━━ Task input

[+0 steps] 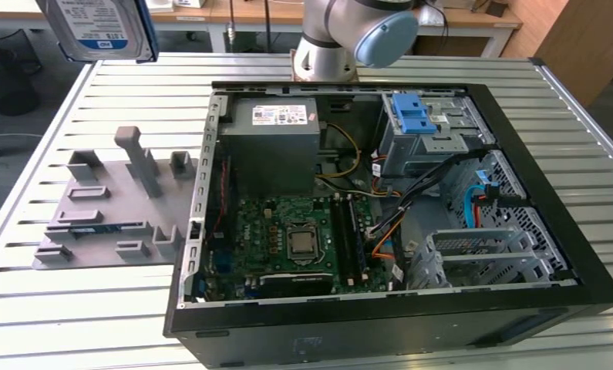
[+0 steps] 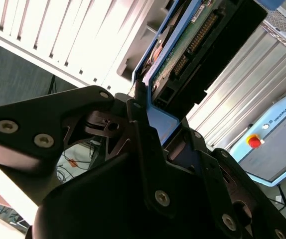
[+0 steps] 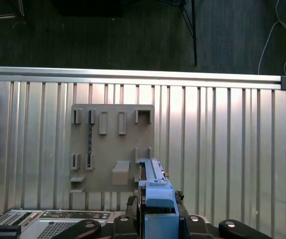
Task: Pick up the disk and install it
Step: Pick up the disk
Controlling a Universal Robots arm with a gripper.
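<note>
The gripper (image 2: 150, 112) clamps the disk (image 1: 99, 29), its white-and-blue label showing.

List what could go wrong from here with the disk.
1. The gripper clamps the disk by one end of its blue frame, high above the table; it may slip or tilt.
2. Cables lie across the open computer case beside the drive cage and might snag the disk on entry.
</note>
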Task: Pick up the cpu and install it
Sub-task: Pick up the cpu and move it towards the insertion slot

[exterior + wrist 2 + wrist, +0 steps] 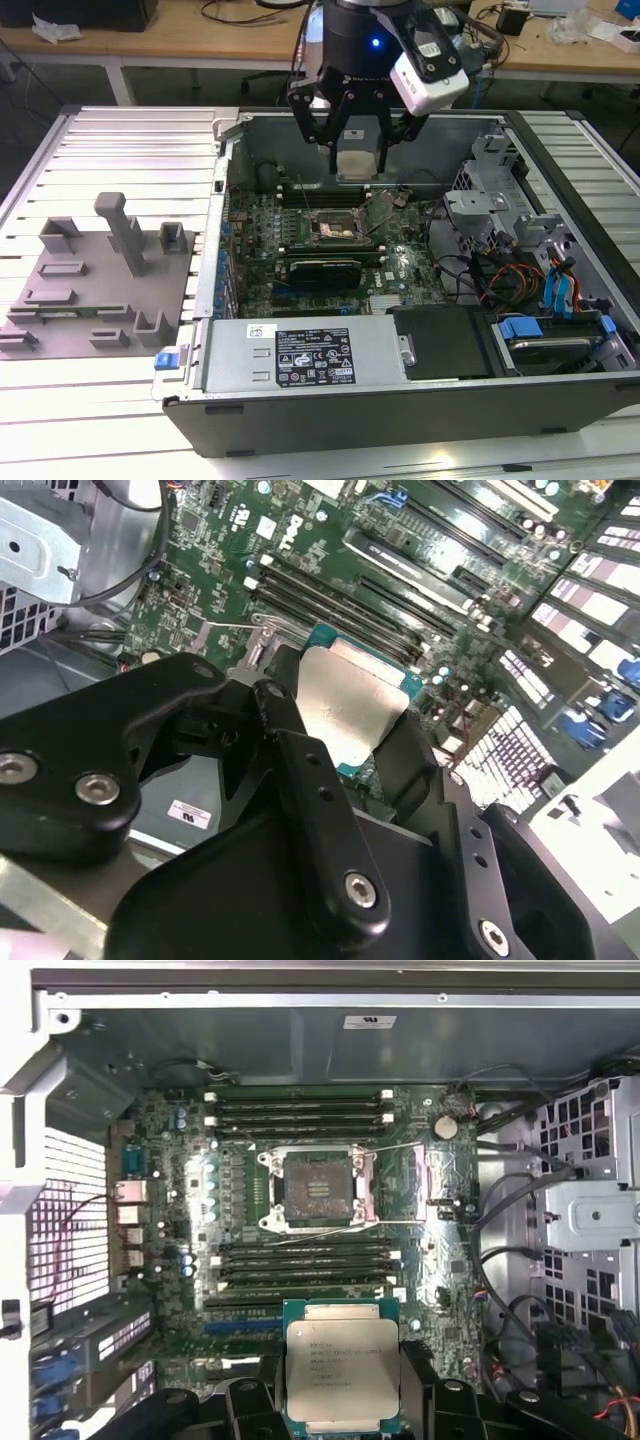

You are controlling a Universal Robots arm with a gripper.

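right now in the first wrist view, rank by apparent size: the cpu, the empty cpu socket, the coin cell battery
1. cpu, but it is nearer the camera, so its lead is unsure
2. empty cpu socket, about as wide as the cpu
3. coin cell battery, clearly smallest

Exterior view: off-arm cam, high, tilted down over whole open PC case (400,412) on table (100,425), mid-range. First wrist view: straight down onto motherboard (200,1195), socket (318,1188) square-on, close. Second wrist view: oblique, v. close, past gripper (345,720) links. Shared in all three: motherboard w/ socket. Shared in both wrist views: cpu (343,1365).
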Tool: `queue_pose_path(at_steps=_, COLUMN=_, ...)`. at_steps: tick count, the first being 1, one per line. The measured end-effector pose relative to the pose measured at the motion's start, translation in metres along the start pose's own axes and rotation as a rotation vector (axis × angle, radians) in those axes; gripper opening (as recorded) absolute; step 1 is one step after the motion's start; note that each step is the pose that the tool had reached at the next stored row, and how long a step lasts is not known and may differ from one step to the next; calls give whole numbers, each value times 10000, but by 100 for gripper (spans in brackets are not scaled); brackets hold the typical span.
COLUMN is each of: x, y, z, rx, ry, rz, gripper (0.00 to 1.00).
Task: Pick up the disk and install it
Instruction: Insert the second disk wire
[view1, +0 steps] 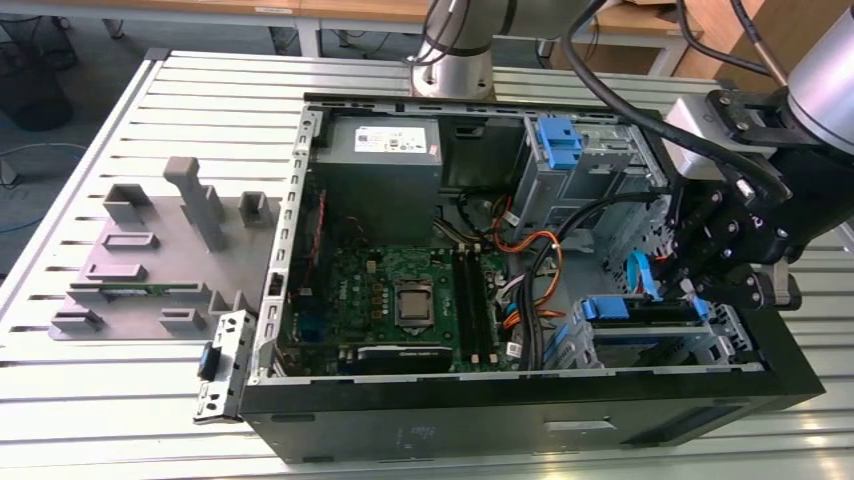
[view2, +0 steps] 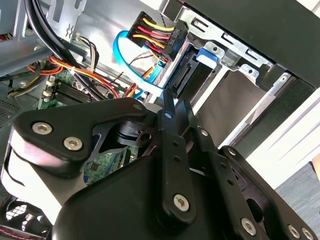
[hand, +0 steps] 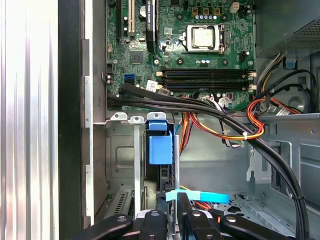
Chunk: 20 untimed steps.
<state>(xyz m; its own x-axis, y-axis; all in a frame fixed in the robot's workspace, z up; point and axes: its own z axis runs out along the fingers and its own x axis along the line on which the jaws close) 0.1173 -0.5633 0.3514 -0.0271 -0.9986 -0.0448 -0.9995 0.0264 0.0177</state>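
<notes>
Blue-tabbed, the disk (hand: 160, 145) sits in its bay just ahead of the fingers (hand: 171, 212). They're pressed together, holding nothing.

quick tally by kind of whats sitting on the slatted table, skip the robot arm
open computer case: 1
grey fixture plate: 1
loose metal bracket: 1
total: 3

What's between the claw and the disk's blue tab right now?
In the first wrist view, a flat light-blue cable crosses the stretch between the claw and the disk's blue tab.
</notes>
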Motion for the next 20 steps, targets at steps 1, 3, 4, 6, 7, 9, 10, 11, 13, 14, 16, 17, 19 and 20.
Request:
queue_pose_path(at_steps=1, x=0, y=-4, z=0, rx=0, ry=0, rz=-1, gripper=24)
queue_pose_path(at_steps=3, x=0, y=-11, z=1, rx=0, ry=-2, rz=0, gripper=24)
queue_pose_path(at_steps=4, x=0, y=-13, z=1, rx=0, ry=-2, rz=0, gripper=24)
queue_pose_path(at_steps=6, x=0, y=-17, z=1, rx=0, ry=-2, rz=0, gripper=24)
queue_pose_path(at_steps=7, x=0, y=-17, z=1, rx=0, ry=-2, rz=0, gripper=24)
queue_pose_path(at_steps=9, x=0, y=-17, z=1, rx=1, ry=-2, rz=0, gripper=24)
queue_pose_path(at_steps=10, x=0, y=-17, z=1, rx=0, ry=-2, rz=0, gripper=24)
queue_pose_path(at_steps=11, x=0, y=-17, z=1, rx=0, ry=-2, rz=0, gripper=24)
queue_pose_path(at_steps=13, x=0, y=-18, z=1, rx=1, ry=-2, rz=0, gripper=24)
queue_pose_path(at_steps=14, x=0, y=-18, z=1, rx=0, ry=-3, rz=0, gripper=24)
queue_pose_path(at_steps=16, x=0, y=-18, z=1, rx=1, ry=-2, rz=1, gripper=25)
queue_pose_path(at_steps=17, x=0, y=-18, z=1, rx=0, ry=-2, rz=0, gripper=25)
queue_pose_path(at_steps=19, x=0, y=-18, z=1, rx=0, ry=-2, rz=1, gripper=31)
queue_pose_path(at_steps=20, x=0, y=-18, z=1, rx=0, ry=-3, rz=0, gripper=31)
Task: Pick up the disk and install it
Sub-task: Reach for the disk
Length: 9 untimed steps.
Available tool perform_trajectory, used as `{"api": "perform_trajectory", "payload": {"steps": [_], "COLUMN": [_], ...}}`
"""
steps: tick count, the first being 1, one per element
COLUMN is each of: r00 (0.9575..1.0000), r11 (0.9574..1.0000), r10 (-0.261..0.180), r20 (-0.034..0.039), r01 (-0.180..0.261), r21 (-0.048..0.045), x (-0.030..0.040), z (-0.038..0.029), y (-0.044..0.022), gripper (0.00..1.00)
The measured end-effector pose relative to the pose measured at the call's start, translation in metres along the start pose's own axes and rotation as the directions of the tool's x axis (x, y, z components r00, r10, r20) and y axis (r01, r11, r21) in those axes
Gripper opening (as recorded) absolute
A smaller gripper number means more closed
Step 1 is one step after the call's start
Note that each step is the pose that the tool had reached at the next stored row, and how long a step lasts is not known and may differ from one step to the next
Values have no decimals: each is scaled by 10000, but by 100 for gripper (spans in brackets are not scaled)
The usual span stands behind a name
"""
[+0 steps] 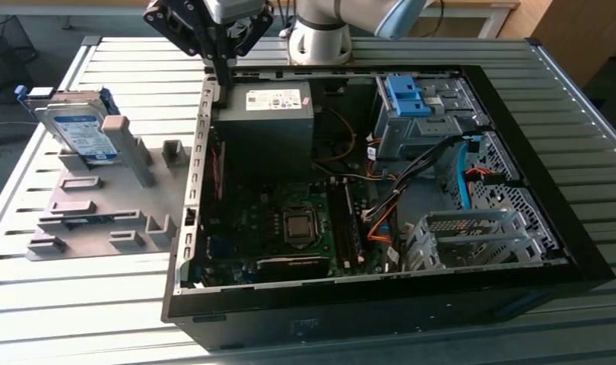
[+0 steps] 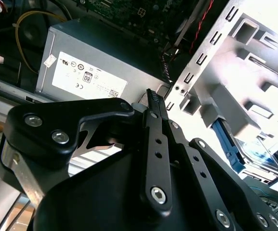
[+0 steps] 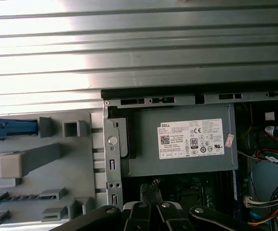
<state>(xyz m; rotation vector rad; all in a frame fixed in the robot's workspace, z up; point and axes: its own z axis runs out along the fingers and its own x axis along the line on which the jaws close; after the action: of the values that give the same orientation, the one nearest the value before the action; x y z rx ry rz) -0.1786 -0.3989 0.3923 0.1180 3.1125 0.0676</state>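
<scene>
Disk (image 1: 80, 131) sits in grey rack (image 1: 95, 207), unpicked. Tool (image 1: 220, 85) clenched on nothing, hovers by PC case (image 1: 389, 308) wall. Install not started.

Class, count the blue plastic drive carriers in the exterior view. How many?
2: one framing the disk on the grey fixture, one empty carrier inside the computer case. Others may be hidden.

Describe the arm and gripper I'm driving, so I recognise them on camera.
Silver-grey tubular arm with a light-blue joint cap. The gripper is matte black: flat linkage bars with small holes, joined by shiny silver pins and screws, narrowing to slim tips.
</scene>
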Motion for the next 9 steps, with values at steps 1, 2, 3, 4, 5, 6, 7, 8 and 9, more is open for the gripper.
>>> {"api": "perform_trajectory", "payload": {"steps": [1,2,3,4,5,6,7,8,9], "r00": [10000,10000,10000,10000,10000,10000,10000,10000,10000], "r11": [10000,10000,10000,10000,10000,10000,10000,10000,10000], "r10": [0,0,0,0,0,0,0,0,0], "r20": [0,0,1,0,0,0,0,0,0], "r01": [0,0,0,0,0,0,0,0,0], "r21": [-1,-1,-1,0,0,-1,-1,-1,0], "x": [3,7,11,15,19,22,27,30,34], "z": [0,0,0,0,-1,0,-1,-1,-1], "y": [0,-1,-1,-1,-1,-2,-2,-2,-2], "gripper": [11,11,11,11,11,11,11,11,11]}}
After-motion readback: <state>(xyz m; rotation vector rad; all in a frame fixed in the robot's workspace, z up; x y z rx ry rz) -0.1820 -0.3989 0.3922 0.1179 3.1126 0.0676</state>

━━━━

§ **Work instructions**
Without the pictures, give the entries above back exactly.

§ **Answer box**
[+0 steps] 
[+0 steps] 
[+0 steps] 
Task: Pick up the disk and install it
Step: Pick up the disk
Controlling a Universal Robots arm with a gripper.
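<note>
The gripper (image 2: 150, 112) clamps the disk (image 1: 99, 29), its white-and-blue label showing.

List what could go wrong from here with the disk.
1. The gripper clamps the disk by one end of its blue frame, high above the table; it may slip or tilt.
2. Cables lie across the open computer case beside the drive cage and might snag the disk on entry.
</note>
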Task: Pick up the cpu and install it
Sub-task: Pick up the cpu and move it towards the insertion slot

[exterior + wrist 2 + wrist, +0 steps] 

You are controlling a Universal Robots arm with a gripper.

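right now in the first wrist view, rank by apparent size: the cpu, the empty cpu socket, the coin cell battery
1. cpu, but it is nearer the camera, so its lead is unsure
2. empty cpu socket, about as wide as the cpu
3. coin cell battery, clearly smallest

Exterior view: off-arm cam, high, tilted down over whole open PC case (400,412) on table (100,425), mid-range. First wrist view: straight down onto motherboard (200,1195), socket (318,1188) square-on, close. Second wrist view: oblique, v. close, past gripper (345,720) links. Shared in all three: motherboard w/ socket. Shared in both wrist views: cpu (343,1365).
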Tool: `queue_pose_path(at_steps=_, COLUMN=_, ...)`. at_steps: tick count, the first being 1, one per line. The measured end-effector pose relative to the pose measured at the motion's start, translation in metres along the start pose's own axes and rotation as a rotation vector (axis × angle, radians) in those axes; gripper opening (as recorded) absolute; step 1 is one step after the motion's start; note that each step is the pose that the tool had reached at the next stored row, and how long a step lasts is not known and may differ from one step to the next; calls give whole numbers, each value times 10000, but by 100 for gripper (spans in brackets are not scaled); brackets hold the typical span.
COLUMN is each of: x, y, z, rx, ry, rz, gripper (0.00 to 1.00).
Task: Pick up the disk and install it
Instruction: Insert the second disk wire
[view1, +0 steps] 
[view2, +0 steps] 
[hand, +0 steps] 
Chunk: 20 untimed steps.
<state>(xyz m; its own x-axis, y-axis; all in a frame fixed in the robot's workspace, z up; point and axes: its own z axis runs out along the fingers and its own x axis along the line on which the jaws close) 0.1173 -0.5633 0.3514 -0.0271 -0.9986 -0.0448 -0.9995 0.0264 0.0177</state>
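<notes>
Blue-tabbed, the disk (hand: 160, 145) sits in its bay just ahead of the fingers (hand: 171, 212). They're pressed together, holding nothing.

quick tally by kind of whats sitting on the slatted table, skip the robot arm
open computer case: 1
grey fixture plate: 1
loose metal bracket: 1
total: 3

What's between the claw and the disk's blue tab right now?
In the first wrist view, a flat light-blue cable crosses the stretch between the claw and the disk's blue tab.
</notes>
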Motion for the next 20 steps, targets at steps 1, 3, 4, 6, 7, 9, 10, 11, 13, 14, 16, 17, 19 and 20.
Request:
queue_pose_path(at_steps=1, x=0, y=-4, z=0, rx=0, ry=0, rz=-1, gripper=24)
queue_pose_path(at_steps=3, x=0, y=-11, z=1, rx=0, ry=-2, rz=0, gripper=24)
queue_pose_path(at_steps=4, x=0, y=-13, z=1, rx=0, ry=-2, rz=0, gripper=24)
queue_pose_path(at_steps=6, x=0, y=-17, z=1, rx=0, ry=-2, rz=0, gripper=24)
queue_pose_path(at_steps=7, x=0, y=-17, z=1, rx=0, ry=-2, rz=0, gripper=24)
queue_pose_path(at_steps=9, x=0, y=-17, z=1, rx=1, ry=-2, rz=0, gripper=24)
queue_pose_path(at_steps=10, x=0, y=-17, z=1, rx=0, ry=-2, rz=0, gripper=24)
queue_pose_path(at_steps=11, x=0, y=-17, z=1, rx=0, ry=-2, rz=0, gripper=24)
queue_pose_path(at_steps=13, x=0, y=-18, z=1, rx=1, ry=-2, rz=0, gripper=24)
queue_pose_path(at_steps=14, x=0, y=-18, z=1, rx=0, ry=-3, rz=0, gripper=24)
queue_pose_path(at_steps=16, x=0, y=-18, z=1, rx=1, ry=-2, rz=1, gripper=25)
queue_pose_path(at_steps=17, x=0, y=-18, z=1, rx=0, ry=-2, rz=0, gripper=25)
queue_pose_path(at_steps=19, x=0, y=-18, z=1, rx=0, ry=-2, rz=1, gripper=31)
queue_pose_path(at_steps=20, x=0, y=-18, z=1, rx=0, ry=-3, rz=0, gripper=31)
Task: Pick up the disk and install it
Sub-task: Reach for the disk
Length: 9 untimed steps.
Available tool perform_trajectory, used as `{"api": "perform_trajectory", "payload": {"steps": [_], "COLUMN": [_], ...}}`
"""
steps: tick count, the first being 1, one per element
COLUMN is each of: r00 (0.9575..1.0000), r11 (0.9574..1.0000), r10 (-0.261..0.180), r20 (-0.034..0.039), r01 (-0.180..0.261), r21 (-0.048..0.045), x (-0.030..0.040), z (-0.038..0.029), y (-0.044..0.022), gripper (0.00..1.00)
The measured end-effector pose relative to the pose measured at the call's start, translation in metres along the start pose's own axes and rotation as the directions of the tool's x axis (x, y, z components r00, r10, r20) and y axis (r01, r11, r21) in those axes
Gripper opening (as recorded) absolute
A smaller gripper number means more closed
Step 1 is one step after the call's start
Note that each step is the pose that the tool had reached at the next stored row, and how long a step lasts is not known and may differ from one step to the next
Values have no decimals: each is scaled by 10000, but by 100 for gripper (spans in brackets are not scaled)
The usual span stands behind a name
"""
[+0 steps] 
[+0 steps] 
[+0 steps] 
<state>(xyz m; rotation vector rad; all in a frame fixed in the robot's workspace, z up; point and axes: its own z axis runs out along the fingers and its own x axis along the line on which the jaws close; after the action: of the values that give the same orientation, the one nearest the value before the action; x y z rx ry rz) -0.1786 -0.3989 0.3923 0.1180 3.1125 0.0676</state>
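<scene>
Disk (image 1: 80, 131) sits in grey rack (image 1: 95, 207), unpicked. Tool (image 1: 220, 85) clenched on nothing, hovers by PC case (image 1: 389, 308) wall. Install not started.

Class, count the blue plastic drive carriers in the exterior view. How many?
2: one framing the disk on the grey fixture, one empty carrier inside the computer case. Others may be hidden.

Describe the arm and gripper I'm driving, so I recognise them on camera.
Silver-grey tubular arm with a light-blue joint cap. The gripper is matte black: flat linkage bars with small holes, joined by shiny silver pins and screws, narrowing to slim tips.
</scene>
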Motion for the next 9 steps, with values at steps 1, 2, 3, 4, 5, 6, 7, 8 and 9, more is open for the gripper.
>>> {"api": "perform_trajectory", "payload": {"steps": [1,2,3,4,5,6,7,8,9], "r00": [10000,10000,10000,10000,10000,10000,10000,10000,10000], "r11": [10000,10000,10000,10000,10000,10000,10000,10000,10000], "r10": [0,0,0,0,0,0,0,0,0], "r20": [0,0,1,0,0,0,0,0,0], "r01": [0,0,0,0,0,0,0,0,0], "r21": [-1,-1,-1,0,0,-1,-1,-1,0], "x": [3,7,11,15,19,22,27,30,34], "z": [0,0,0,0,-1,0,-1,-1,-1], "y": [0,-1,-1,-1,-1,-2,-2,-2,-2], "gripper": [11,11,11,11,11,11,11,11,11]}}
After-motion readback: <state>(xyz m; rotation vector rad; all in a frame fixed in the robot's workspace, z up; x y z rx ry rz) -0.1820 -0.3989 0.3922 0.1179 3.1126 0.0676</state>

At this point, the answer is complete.